# Bathroom sealant to fix wood to rock?



## 5678 (16 Jun 2015)

Just a check to see if I'm safe to use some clear B&Q bathroom sealant to fix some wood to rock? Will it cause issues?


----------



## zozo (16 Jun 2015)

You'll know when you see fish float, that's the problem. Whit aquarium safe kit or food grade kit, you're sure you're safe. 
I guess in very  small portions and fully curred whatever silicon kiit in a lot of water it's maybe not an issue. So that are numbers you have to take in consideration.

Silicone by itself isn't toxic, it's the solvend which makes it soft causing the issues.. In standaard bathroom kit or car windsheald sealant you'll never know what solvent is used. Actualy i don't realy know what sovent they use in aquarium safe kit. But i guess it's a solvent that 100% evaporates and doesn't leave any residues.

Read the directions on the back of the tube.. If it says "Keep out of reach of children", eye, skin irritation, don't swallow and avoid breathing vapors.. I would say ?????
I've used once a tine drop of windshield sealent like that to repair a tiny leak in a pump, in such tiny proportions, ok, but i would never risk it to put a lump of that in the aquarium..


----------



## 5678 (16 Jun 2015)

I won't risk it. Just ordered some JBL Haru.


----------



## DTL (16 Jun 2015)

Most bathroom silicones contain an anti fungal agent which makes them unsafe for aquarium use, so you need to check for this.


----------



## ian_m (16 Jun 2015)

zozo said:


> it's the solvent that makes it soft causes the issues


No solvent in silicone. Please get your facts right.

Normal acetoxy silicone sets by a condensation reaction, releasing acetic acid. This is completely non toxic to fish and is what aquarium safe silicone is. What is added to most silicone for home use is fungicide to stop it going mouldy. It is the fungicide that is toxic to aquarium life. However on saying that 30 odd years ago people made and fixed their tanks using any old silicone and their fish lived....maybe....

You need aquarium safe silicone from your aquatic shop or specialist aquarium safe glue. I glued my rocks using JBL Haru glue.


----------



## zozo (16 Jun 2015)

ian_m said:


> No solvent in silicone. Please get your facts right.
> 
> Normal acetoxy silicone sets by a condensation reaction, releasing acetic acid.



I've seen kits where one was thinner than the other.. I my search for the question why and can it be made even thinner i found a sheet where was explained that silicone can be made thinner with any carbon based solvend you like..

That's my fact, 

I do not know what they put in there and if it is normal or abnormal kit if you just buy kit. Till now i haven't seen any discription on kit tubes elaborating on the actual contents.

And indeed.. I forgot about the anti fungal addetives.. Good point, actualy the best point given.. 

Btw thanx for the feedback.. I do not only need to get the facts right, but also my English again. Sometimes i can't find the right words for what i want to say..  I guess i rather skip the reply if i encounter situations like that again.


----------



## Tim Harrison (16 Jun 2015)

zozo said:


> I do not only need to get the facts right, but also my English again. Sometimes i can't find the right words for what i want to say..  I guess i rather skip the reply if i encounter situations like that again.

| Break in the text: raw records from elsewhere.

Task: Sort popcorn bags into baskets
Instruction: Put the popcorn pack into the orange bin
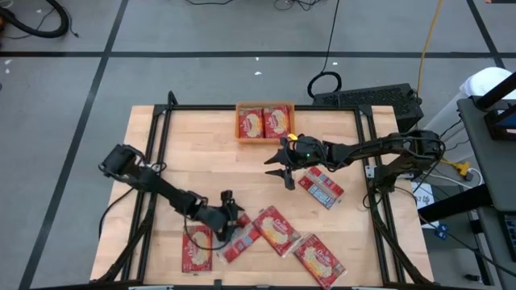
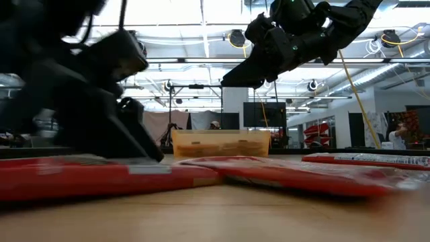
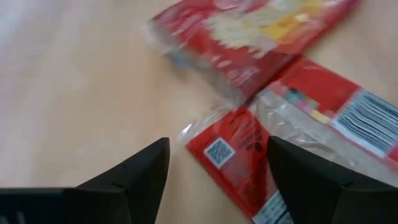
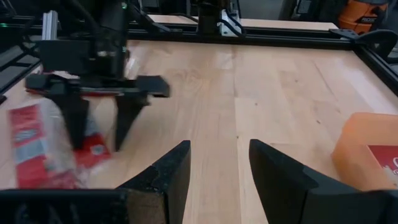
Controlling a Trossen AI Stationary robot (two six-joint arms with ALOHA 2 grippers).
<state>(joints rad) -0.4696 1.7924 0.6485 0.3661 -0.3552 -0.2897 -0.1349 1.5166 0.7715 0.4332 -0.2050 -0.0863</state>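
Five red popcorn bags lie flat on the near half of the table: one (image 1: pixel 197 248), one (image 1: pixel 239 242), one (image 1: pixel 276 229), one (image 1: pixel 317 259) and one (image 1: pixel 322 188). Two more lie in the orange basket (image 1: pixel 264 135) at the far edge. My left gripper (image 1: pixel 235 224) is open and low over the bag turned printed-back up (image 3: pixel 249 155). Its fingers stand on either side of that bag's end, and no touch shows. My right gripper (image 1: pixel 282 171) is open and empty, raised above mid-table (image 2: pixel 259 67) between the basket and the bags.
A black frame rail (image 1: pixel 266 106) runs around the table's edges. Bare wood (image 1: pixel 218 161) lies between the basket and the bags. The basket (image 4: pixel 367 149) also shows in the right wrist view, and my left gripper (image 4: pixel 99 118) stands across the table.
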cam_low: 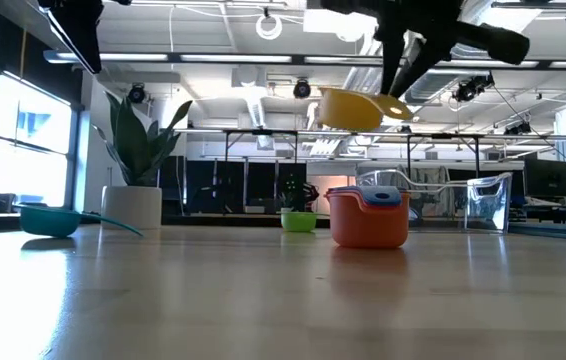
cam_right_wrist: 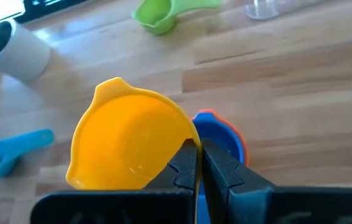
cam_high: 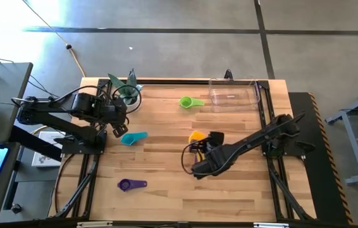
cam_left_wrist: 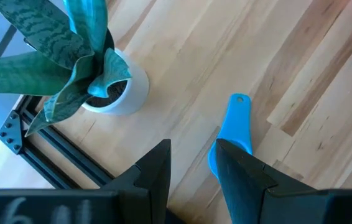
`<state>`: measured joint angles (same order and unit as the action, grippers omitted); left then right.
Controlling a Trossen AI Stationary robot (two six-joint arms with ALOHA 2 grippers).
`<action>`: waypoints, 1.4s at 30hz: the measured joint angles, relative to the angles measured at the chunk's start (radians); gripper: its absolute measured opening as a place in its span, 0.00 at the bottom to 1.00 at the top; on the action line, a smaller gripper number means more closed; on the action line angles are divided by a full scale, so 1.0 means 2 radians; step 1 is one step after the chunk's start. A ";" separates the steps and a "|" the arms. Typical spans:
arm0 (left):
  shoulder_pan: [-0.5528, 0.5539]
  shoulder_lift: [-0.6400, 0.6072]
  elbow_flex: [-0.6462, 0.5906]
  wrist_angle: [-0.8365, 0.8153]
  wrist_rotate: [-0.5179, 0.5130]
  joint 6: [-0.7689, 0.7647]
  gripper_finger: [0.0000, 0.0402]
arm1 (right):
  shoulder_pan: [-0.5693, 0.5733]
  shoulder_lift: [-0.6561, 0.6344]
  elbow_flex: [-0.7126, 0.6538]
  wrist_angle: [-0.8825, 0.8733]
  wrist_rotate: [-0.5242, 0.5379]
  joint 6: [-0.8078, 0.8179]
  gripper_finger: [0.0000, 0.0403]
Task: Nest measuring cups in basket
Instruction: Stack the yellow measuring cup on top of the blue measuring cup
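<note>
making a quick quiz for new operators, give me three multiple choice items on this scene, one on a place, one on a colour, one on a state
1. Where is the green cup?
A. in the basket
B. on the table beside the basket
C. in the left gripper

2. What colour is the cup held by the right gripper?
A. yellow
B. purple
C. teal

3. How is the left gripper?
A. shut on the plant
B. shut on a cup
C. open, above the teal cup

Key: 1 B, it lies on bare wood left of the clear bin. 2 A, the fingers pinch the yellow cup rim. 3 C, its fingers stand apart, holding nothing.
</note>
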<state>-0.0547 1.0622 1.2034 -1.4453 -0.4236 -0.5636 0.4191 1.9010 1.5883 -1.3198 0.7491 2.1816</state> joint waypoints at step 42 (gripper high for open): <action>0.000 0.000 0.000 0.002 -0.002 0.016 0.29 | -0.043 0.058 0.000 0.001 -0.125 -0.004 0.12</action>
<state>-0.0547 1.0622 1.2034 -1.4422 -0.4267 -0.5316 0.3336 2.0179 1.5883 -1.3185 0.4999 2.1727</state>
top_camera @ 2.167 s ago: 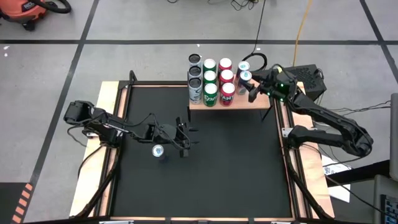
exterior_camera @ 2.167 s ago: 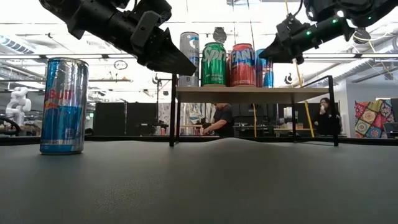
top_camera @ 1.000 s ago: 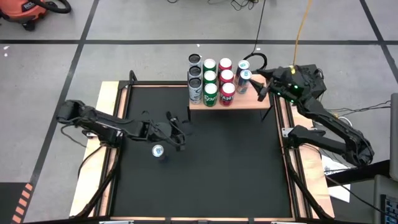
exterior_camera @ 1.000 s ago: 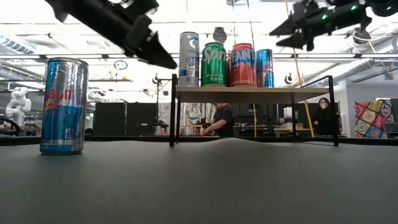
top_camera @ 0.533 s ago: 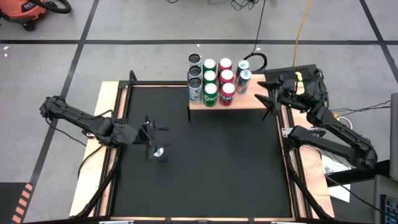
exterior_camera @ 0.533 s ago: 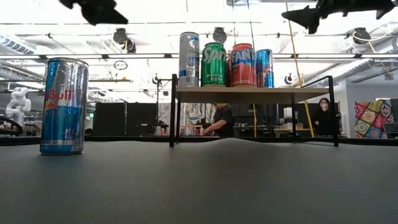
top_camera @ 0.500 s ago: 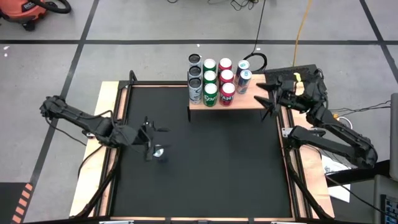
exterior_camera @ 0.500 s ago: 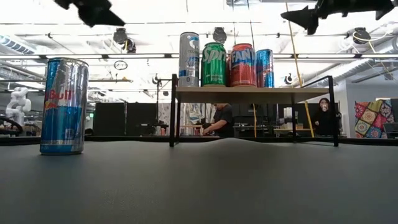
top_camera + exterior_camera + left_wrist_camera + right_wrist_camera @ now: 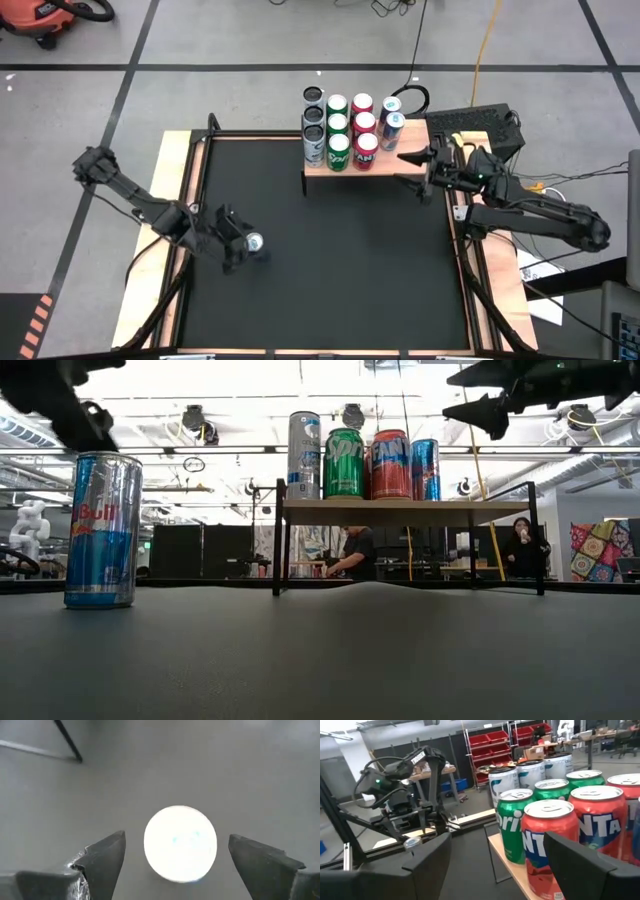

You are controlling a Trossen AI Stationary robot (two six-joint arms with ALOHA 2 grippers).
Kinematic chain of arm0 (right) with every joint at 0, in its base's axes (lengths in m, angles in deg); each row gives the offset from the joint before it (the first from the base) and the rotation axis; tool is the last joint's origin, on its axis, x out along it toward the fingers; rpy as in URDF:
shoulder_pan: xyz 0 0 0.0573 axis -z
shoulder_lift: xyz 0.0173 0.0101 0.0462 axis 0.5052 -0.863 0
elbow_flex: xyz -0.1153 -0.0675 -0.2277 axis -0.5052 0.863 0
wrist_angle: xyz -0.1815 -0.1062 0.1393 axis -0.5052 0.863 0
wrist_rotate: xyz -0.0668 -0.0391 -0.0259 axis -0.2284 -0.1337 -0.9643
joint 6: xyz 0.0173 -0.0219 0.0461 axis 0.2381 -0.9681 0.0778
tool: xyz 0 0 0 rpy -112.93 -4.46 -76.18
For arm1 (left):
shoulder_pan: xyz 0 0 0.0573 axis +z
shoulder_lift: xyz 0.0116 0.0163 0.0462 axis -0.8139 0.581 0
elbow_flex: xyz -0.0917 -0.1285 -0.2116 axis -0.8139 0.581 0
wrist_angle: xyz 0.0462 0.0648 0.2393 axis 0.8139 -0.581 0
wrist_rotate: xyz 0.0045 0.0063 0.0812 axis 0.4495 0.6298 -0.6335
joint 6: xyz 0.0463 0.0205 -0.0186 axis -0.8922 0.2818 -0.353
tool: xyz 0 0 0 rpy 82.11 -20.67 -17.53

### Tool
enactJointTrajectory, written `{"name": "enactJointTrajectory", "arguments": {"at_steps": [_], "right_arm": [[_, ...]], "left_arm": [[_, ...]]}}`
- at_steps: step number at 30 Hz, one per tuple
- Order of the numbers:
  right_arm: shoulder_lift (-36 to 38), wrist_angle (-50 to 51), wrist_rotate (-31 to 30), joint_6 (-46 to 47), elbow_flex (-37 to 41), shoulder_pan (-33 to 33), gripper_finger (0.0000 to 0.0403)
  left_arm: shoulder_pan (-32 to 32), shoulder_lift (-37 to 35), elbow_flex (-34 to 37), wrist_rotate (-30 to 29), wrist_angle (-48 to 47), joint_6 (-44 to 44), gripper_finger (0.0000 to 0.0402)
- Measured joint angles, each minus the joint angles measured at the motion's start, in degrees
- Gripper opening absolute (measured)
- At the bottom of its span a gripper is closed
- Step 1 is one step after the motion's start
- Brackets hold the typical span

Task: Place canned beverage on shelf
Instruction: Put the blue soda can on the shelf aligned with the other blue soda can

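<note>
A: The black mat table (image 9: 330, 260) is sitting on a grey tiled floor. Where is the can standing?

B: The tall blue and silver Red Bull can (image 9: 254, 243) is standing upright near the table's left edge, well apart from the light wood shelf with thin black legs (image 9: 385, 163) at the back edge, which is carrying silver, green, red and blue cans (image 9: 350, 128).

A: And the grippers?

B: The left gripper (image 9: 172, 854) is hovering above the can, fingers spread wide on either side, holding nothing. The right gripper (image 9: 412, 169) is hanging wide open and empty by the shelf's right end.
</note>
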Motion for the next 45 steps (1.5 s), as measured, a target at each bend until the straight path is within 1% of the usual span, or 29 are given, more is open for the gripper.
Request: {"name": "enactJointTrajectory", "arguments": {"at_steps": [3,7,11,13,17,25,29,33,37,39,43,45], "right_arm": [[0.0,-0.7,-1.5,-0.3,0.4,-1.7,0.0301],[-0.6,-1.9,-1.6,0.1,0.4,-3.6,0.0301],[-2.0,-3.7,-1.6,0.8,0.4,-5.5,0.0301],[-2.9,-3.7,-2.6,0.9,0.4,-6.7,0.0301],[-5.2,-3.7,-6.3,1.7,0.4,-9.2,0.0301],[-9.5,-4.1,-12.8,1.8,0.4,-14.8,0.0301],[-11.5,-5.3,-15.6,1.8,0.4,-18.3,0.0301],[-13.4,-6.2,-21.1,1.8,0.4,-22.3,0.0301],[-15.1,-5.7,-29.8,2.0,0.4,-26.7,0.0301],[-16.2,-5.7,-32.9,2.1,0.4,-28.7,0.0301],[-19.3,-6.1,-36.0,4.1,0.4,-31.8,0.0301],[-21.4,-6.3,-36.2,5.3,0.4,-33.0,0.0301]], "left_arm": [[-1.9,1.6,0.0,-0.5,-2.2,1.4,0.0354],[-3.5,4.7,0.0,-0.4,-2.2,-0.4,0.0354],[-3.3,8.2,0.0,-1.9,-2.2,-1.6,0.0354],[-2.5,9.7,0.0,-2.1,-1.9,-1.7,0.0354],[-1.2,11.8,0.0,-2.0,-0.1,-2.4,0.0340],[0.8,12.9,0.0,-0.7,4.7,-6.2,0.0255],[2.2,12.9,0.0,-0.4,5.6,-6.1,0.0226],[3.8,12.9,0.0,-0.4,8.0,-6.1,0.0223],[5.4,12.9,0.0,-0.5,11.0,-6.1,0.0224],[6.1,12.9,0.0,-0.6,12.7,-6.1,0.0224],[7.4,12.9,0.0,-1.5,15.5,-6.1,0.0224],[8.1,12.9,0.0,-1.7,16.6,-6.1,0.0224]]}}
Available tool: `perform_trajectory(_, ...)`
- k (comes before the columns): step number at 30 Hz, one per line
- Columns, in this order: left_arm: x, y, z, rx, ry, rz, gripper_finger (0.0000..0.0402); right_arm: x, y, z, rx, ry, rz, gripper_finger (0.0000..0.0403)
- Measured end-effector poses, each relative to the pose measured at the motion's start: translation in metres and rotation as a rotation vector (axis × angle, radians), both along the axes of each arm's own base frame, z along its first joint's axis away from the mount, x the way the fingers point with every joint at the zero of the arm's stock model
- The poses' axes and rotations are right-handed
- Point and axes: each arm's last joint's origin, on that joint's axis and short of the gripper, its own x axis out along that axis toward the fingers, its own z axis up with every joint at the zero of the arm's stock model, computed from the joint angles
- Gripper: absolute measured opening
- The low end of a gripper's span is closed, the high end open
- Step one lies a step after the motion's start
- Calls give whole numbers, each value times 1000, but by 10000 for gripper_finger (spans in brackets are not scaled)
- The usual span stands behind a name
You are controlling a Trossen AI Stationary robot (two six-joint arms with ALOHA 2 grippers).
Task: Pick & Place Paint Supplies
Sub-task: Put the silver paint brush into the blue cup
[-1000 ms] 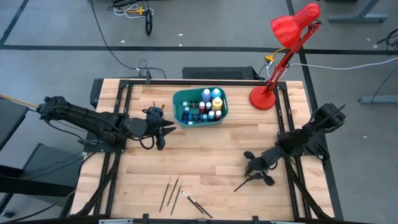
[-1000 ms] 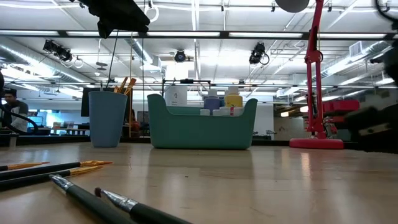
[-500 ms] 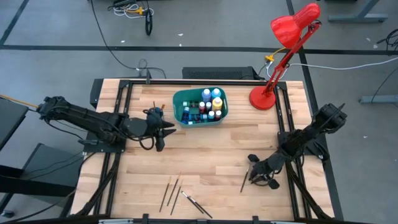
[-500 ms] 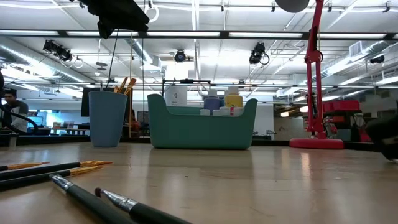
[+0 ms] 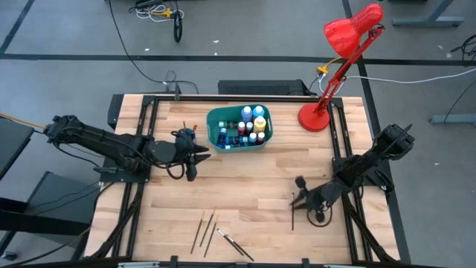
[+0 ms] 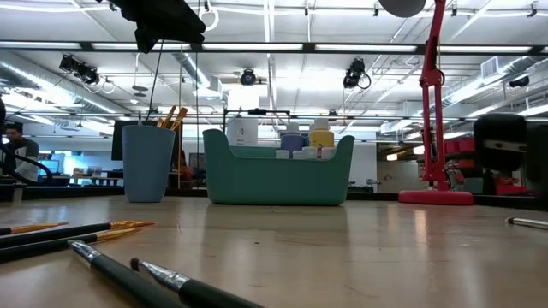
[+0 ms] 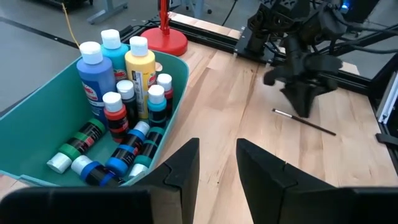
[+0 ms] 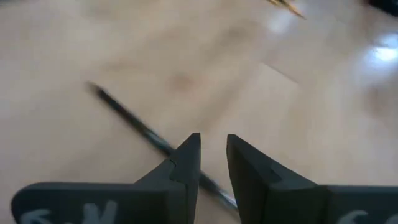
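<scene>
Most of the bottles (image 7: pixel 115 112) are already packed inside the bin (image 5: pixel 239 127), some upright, some lying down, and the bin sits at the back middle of the table (image 5: pixel 253 175). The brushes are the leftovers: a loose bunch (image 5: pixel 216 232) lies well in front of the bin, right up near the table's front edge, and one single brush (image 5: pixel 293 211) lies off to the bin's front-right with bare wood all round it. The right gripper (image 5: pixel 306 201) is right at that lone brush; its fingers (image 8: pixel 186 163) stand a narrow gap apart, the brush passes under them on the wood, and I can't tell if they actually have it pinched. The left gripper (image 5: pixel 195 157) hangs just left of the bin, fingers (image 7: pixel 186 167) a slot apart with nothing between them. Plenty of free board between the bin and the brush bunch. A cup (image 6: pixel 148 162) holding a few brushes stands left of the bin, under the left arm, and a red lamp (image 5: pixel 316 117) has its base just right of the bin, so that side is tighter.
</scene>
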Motion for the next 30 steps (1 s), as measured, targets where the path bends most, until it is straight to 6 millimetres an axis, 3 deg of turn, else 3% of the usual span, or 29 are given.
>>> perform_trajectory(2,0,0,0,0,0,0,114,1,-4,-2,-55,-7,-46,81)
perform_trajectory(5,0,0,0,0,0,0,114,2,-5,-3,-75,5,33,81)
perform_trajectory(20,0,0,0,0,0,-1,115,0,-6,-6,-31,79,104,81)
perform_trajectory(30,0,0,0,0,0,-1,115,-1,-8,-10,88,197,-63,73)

No don't do that... it's an open and international forum...we all have opinions (even though they may not be totally right sometimes - mine included), and it doesn't matter if the English is a bit off at times either, or whether some things get lost in translation. 
The important thing is that we all feel able to continue to contribute without the fear of making mistakes...it's how we learn and it's the lifeblood of forums like this...


----------



## zozo (16 Jun 2015)

Troi said:


> No don't do that... it's an open and international forum...we all have opinions (even though they may not be totally right sometimes - mine included), and it doesn't matter if the English is a bit off at times either, or whether some things get lost in translation.
> The important thing is that we all feel able to continue to contribute without the fear of making mistakes...it's how we learn and it's the lifeblood of forums like this...



Oh i didnt mean it like that, its not that drastic. But thanks anyway... It's not that i'm getting gun shy.. lol (love that one) But i can understand that some words in meaning actualy are misleading when it comes to (half) tech facts. For example i was actualy searching for the word "addetive" and in all the haste of wanting to reply i stumbled over the word solvent instead. I know they can put solvenst in there as addetive so thought it was good to go to give an example why not to use any ordenary kit from the shelf.

I like it very much when someone is pointing out when my reply is misleading or just wrong because of mixing words. It triggers me and my learning curve to think over my reply and what i want to say. Be less hasty and more accurate.

So the thanks for the feedback was honnestly well meant from the heart.  Please give to me!
I can handle a punch and not so easily KO nor offfended.

It remebers me of a girlfriend i once had, she was from Thai origine.. Here mother was Thai and still living in Thailand. I met here one day. And to be funny a did say to  here "Dag Ma" it means "Hello Mother" in dutch.. She was offended very much.. It happens to be that "Dag Ma" sounds like "Horse Ass" in Thai..


----------



## ian_m (16 Jun 2015)

So in summary if you want to use silicone to stick rocks/wood together you must you aquarium safe silicone.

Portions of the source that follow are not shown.